- Exercise
Please read the records below and return each line holding the string "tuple".

START Source records

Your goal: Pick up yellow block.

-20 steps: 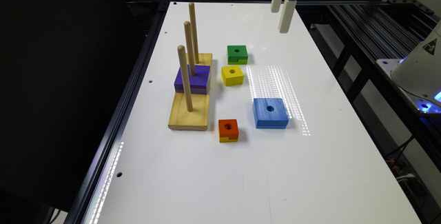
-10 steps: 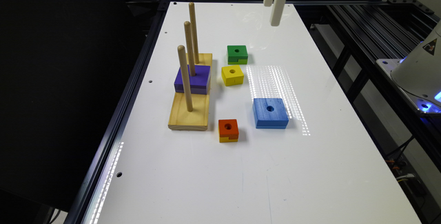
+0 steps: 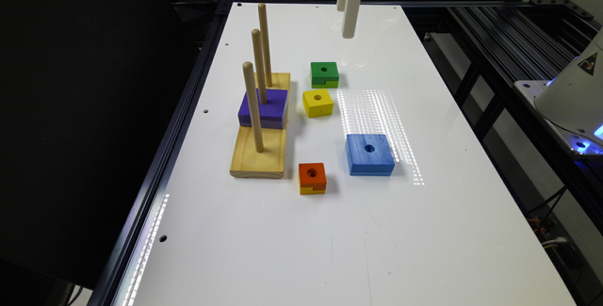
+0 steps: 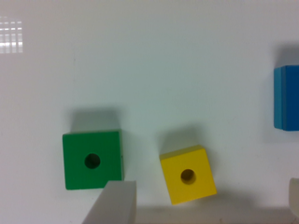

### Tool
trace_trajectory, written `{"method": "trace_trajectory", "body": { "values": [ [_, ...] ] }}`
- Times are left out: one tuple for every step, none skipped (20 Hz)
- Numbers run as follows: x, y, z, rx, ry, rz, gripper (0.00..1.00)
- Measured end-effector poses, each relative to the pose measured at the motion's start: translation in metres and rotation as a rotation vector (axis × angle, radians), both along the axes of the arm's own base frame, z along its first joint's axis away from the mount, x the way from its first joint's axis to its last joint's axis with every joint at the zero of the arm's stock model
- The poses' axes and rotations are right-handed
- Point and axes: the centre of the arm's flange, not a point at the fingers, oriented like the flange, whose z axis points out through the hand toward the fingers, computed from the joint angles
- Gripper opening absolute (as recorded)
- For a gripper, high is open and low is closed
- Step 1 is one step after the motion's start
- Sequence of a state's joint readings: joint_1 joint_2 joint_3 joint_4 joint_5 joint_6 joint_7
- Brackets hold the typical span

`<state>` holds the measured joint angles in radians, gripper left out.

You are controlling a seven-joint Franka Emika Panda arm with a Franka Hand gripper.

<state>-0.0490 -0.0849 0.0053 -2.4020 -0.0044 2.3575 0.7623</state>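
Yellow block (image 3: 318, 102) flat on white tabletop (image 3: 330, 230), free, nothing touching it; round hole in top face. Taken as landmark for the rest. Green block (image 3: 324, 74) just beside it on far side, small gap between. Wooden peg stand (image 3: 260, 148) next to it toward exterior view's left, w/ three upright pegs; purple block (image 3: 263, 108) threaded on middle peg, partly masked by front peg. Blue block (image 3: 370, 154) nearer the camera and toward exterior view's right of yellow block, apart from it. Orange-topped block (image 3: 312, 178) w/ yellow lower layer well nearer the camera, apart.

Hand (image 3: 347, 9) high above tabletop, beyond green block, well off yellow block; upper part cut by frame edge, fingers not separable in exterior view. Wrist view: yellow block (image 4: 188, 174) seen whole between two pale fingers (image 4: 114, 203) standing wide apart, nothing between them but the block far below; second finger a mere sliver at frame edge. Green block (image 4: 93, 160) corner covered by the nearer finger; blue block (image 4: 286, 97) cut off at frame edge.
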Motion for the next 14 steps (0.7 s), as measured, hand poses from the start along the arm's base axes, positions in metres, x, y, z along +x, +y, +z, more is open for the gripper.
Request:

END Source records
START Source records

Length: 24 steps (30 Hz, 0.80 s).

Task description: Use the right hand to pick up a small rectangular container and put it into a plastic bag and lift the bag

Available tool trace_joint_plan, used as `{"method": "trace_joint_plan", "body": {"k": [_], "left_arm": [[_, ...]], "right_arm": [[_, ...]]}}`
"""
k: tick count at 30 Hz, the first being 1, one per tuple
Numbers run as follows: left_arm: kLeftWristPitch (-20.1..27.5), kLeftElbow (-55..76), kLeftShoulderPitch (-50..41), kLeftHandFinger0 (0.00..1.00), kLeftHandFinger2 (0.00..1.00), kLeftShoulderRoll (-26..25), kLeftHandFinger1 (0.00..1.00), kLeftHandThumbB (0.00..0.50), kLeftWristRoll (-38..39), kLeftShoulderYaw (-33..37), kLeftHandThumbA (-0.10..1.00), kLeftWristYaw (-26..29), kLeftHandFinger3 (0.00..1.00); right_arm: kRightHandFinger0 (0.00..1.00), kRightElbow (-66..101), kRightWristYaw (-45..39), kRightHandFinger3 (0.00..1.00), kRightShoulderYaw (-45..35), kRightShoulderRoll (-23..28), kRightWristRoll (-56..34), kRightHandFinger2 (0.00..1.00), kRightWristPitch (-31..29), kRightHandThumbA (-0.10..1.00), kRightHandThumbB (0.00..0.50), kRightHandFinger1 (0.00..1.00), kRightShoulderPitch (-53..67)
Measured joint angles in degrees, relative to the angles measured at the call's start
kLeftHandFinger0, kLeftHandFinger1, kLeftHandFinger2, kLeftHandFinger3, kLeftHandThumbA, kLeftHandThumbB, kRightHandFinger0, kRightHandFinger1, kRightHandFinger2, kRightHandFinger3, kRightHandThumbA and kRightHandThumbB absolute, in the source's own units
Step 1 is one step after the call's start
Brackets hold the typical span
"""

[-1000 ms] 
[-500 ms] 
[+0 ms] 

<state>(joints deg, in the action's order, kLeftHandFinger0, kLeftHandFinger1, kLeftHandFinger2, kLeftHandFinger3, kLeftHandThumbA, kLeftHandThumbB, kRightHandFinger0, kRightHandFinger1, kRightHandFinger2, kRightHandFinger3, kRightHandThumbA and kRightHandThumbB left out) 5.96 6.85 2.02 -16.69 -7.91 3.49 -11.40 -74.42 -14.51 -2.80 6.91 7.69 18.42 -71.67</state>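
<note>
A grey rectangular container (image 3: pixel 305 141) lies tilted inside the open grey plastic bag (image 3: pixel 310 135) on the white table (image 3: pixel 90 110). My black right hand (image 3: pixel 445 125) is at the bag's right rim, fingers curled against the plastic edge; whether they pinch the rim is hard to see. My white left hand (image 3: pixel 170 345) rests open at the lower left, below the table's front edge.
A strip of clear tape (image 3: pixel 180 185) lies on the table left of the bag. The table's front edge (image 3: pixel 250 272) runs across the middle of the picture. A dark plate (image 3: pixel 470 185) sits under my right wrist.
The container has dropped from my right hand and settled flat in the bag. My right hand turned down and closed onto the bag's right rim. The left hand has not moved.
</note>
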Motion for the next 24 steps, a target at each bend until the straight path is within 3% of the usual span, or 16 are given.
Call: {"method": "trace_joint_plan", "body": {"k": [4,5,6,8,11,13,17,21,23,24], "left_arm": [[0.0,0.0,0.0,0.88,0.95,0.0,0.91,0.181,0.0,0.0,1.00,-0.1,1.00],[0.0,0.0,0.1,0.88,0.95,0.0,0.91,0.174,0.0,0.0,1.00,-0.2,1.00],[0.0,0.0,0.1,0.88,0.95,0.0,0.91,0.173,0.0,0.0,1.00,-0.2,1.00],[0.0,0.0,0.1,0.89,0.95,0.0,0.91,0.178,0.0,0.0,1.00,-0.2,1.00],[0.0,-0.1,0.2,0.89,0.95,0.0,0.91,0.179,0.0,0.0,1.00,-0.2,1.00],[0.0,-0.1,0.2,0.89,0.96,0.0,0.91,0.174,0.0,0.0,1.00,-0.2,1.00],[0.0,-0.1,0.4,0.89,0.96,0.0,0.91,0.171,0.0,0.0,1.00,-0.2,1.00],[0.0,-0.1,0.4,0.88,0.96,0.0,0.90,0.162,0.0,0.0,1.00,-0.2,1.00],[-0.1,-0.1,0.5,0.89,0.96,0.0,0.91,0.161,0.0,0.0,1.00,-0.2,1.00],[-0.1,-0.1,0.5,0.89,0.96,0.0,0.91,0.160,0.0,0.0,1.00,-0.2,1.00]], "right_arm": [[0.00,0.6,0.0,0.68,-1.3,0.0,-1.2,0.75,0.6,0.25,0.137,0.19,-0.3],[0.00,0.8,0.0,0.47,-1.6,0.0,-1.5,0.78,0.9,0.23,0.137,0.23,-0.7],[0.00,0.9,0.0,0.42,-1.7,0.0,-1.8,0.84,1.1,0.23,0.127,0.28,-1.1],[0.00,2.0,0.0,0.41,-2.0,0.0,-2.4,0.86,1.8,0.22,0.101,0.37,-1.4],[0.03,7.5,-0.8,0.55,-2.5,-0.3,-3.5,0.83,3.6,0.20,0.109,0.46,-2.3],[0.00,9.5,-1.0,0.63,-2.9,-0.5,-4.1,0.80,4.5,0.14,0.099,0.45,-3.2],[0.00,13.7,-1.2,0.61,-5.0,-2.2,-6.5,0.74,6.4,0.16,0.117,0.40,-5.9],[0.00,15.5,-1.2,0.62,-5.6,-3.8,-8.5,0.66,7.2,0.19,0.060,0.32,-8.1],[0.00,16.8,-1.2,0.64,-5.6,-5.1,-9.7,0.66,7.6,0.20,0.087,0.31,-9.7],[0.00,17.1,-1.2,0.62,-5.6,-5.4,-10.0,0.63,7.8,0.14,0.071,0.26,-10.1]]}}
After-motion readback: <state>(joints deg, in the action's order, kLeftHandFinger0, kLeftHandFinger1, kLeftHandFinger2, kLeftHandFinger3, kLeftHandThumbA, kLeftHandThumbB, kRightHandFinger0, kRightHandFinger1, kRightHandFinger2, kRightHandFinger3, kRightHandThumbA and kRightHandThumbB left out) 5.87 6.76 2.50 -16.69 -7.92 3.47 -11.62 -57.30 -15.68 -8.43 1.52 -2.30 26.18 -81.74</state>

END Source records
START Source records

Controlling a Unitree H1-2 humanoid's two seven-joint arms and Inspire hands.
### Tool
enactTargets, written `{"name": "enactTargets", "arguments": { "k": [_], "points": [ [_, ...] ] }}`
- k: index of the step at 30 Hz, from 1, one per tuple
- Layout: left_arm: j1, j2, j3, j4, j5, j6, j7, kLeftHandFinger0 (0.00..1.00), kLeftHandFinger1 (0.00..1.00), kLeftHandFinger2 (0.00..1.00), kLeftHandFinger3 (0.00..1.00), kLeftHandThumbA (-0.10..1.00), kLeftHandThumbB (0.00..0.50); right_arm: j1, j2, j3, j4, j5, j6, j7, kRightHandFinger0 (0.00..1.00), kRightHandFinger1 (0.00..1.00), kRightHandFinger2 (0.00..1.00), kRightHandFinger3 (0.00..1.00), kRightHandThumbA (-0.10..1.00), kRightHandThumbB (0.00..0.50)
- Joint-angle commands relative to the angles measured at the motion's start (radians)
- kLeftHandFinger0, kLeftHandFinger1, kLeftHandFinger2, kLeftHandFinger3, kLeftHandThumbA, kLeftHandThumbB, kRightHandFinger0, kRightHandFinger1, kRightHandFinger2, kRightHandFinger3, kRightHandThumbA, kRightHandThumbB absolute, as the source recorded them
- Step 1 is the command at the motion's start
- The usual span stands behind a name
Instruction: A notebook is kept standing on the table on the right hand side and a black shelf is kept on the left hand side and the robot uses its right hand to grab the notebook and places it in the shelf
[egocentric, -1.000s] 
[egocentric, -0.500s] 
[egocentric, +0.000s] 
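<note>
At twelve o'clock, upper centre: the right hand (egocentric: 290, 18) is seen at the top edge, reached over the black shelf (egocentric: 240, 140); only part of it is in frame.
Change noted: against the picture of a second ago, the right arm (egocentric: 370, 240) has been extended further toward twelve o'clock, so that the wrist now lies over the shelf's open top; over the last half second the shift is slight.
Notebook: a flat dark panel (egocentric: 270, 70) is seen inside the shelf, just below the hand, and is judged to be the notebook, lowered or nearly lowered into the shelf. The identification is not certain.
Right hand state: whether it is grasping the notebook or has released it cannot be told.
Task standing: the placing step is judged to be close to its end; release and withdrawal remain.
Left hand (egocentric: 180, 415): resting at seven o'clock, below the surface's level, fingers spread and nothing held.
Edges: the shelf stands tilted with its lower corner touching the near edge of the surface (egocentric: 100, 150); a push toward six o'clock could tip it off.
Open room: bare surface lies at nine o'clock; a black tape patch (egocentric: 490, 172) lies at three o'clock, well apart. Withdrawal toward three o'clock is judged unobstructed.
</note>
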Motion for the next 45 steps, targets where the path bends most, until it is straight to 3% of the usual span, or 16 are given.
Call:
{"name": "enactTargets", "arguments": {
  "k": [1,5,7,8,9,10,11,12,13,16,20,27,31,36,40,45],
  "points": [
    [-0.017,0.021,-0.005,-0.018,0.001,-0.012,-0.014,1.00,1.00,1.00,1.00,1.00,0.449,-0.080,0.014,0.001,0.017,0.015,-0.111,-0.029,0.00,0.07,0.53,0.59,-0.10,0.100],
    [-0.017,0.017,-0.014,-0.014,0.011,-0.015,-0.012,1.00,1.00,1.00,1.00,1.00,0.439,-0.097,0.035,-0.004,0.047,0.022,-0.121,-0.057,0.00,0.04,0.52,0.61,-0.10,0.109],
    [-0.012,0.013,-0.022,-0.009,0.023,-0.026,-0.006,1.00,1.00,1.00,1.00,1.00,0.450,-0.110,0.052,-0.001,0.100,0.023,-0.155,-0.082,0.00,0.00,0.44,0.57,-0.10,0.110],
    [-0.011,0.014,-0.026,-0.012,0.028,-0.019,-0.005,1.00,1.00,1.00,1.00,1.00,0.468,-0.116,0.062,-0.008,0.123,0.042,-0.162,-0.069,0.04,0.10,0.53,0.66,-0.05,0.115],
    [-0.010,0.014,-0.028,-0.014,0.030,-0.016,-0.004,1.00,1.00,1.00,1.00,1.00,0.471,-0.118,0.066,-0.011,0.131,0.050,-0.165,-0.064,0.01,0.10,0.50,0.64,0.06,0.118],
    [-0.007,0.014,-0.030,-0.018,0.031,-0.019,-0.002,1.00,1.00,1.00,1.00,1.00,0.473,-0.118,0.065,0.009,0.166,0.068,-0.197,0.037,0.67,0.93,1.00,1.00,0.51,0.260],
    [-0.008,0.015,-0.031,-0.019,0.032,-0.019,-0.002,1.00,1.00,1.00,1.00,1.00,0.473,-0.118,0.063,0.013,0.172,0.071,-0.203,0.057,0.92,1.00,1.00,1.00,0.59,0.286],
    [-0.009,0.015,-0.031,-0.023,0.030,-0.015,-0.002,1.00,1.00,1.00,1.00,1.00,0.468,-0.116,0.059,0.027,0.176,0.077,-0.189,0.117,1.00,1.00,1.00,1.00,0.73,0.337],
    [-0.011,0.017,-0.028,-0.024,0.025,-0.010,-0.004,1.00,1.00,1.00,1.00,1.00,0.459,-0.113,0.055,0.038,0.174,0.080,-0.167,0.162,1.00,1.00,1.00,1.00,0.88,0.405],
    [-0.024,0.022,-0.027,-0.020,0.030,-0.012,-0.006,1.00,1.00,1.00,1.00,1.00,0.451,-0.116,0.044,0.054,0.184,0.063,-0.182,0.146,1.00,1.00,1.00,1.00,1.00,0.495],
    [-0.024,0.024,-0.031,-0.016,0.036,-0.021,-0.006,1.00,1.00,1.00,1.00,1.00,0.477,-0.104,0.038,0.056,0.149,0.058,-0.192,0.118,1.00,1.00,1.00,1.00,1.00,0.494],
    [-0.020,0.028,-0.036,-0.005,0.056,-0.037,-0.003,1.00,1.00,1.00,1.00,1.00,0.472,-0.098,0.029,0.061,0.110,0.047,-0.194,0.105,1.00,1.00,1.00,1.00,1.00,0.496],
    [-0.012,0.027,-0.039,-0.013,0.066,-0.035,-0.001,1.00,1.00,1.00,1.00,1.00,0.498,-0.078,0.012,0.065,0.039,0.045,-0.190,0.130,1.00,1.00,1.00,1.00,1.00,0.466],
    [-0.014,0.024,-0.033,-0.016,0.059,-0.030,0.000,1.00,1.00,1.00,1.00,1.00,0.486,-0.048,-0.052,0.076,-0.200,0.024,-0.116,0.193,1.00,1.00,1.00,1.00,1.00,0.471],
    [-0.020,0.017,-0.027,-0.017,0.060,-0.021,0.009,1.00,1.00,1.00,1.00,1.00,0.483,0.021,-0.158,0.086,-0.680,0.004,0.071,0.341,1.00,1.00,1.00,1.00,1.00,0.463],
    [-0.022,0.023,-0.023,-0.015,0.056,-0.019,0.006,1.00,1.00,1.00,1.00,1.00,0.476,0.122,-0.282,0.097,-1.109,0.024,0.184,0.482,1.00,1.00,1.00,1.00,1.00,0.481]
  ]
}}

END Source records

- Answer to the problem
- Times are left out: one tuple for every step, none skipped (20 Hz)
k: tick count at 30 Hz, the first being 1, one per tuple
- k: index of the step at 30 Hz, from 1, one per tuple

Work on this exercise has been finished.